Even in the Old Testament this can be seen, because the idea of ‘rest’ – clearly connected to the Sabbath – is always about a future hope. Israel in the Wilderness looks forward to ‘rest’ in the promised land. And once they are there, it quickly becomes clear that the true day of ‘rest’ still lies in the future. Psalm 95 makes this point, as Hebrews 3:7-4:13 explains.
So to summarise: the Sabbath is about creation (remembering God made us) and redemption (remembering God has saved us, for a glorious future rest). When we rest from our work on the Sabbath day God is reminding us that he made us and that he has rescued us. The two accounts of the ten commandments (Exodus 20:11 & Deuteronomy 5:15) bring out these two aspects of the Sabbath. Both these things mean the Sabbath is to be kept holy – a day especially for God, and especially for us to meet with and serve and worship God.

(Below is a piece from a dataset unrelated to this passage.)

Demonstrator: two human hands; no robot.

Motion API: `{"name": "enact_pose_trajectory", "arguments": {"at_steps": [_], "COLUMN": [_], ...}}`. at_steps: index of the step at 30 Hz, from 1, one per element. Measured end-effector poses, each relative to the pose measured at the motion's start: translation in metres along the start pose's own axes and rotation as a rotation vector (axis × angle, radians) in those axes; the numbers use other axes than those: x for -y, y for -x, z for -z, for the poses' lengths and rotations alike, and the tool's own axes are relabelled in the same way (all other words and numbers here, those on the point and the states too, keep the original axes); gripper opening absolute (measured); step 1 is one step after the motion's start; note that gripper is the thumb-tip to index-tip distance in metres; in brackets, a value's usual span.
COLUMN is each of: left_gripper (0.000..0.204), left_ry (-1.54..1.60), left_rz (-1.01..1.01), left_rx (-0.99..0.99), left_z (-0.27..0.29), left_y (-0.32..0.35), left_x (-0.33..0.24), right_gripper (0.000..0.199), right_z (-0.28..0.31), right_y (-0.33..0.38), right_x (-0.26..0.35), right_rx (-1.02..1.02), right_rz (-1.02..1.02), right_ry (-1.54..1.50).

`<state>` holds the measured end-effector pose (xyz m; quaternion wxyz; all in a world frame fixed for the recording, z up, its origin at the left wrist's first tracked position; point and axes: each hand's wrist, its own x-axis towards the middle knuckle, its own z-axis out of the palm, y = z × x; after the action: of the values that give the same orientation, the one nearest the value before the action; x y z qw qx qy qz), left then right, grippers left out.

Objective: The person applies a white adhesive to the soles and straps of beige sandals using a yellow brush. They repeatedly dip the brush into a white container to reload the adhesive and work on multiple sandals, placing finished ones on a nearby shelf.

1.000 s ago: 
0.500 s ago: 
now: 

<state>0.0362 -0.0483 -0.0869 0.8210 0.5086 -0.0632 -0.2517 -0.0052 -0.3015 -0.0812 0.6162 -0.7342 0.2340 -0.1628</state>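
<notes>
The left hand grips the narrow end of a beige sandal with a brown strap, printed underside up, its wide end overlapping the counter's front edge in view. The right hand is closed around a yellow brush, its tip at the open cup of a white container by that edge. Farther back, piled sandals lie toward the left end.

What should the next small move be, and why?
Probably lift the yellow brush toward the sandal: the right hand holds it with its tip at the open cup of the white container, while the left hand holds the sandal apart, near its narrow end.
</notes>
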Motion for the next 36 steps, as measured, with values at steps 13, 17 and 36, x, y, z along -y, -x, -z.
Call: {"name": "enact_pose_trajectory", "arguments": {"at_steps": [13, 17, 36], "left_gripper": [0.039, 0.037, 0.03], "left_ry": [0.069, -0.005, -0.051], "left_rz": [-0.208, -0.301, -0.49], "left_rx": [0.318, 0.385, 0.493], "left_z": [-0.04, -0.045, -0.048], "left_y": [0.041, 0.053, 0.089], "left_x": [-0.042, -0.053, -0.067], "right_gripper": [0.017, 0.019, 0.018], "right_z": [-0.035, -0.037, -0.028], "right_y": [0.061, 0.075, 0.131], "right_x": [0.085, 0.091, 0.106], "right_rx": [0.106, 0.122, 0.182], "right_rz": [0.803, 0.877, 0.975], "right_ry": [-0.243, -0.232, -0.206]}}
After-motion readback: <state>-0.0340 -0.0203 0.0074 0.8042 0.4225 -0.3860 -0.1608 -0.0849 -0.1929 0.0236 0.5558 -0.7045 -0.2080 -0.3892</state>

3. Thanks to their fulfilment in Jesus, lots of Old Testament commands change in the way they apply in the New Testament. Some lapse completely (e.g. don’t eat shellfish) while others are essentially unchanged (e.g. don’t murder). The difference is in whether the commands are grounded in the unchanging realities of who God is and who we are (traditionally called ‘moral’ laws) or are grounded simply in God’s decision to command them. The latter God can clearly decide to withdraw, and he has done exactly that with many commands which were given for a specific purpose to God’s people during the time between Mount Sinai and Jesus. But God can never withdraw moral laws because they are grounded in his nature, in who he is and what he is like. So Jesus declared all foods clean (see Mk. 7:19); but he did not, indeed he could not, say it’s now OK to worship other Gods!
Lots of modern Christians assume that the Sabbath command no longer applies, just like the command not to eat pork. But there are two serious problems with this.
First, until very recently almost no Christians thought this. That should always be a red flag for us! We’re not very likely to be the first Christians to get this right. And if we are, the fact that the scales have fallen from our eyes at the very moment in western history when the culture has turned secular and is putting huge social pressure on us not to keep the Sabbath seems to be a bit too much of a coincidence.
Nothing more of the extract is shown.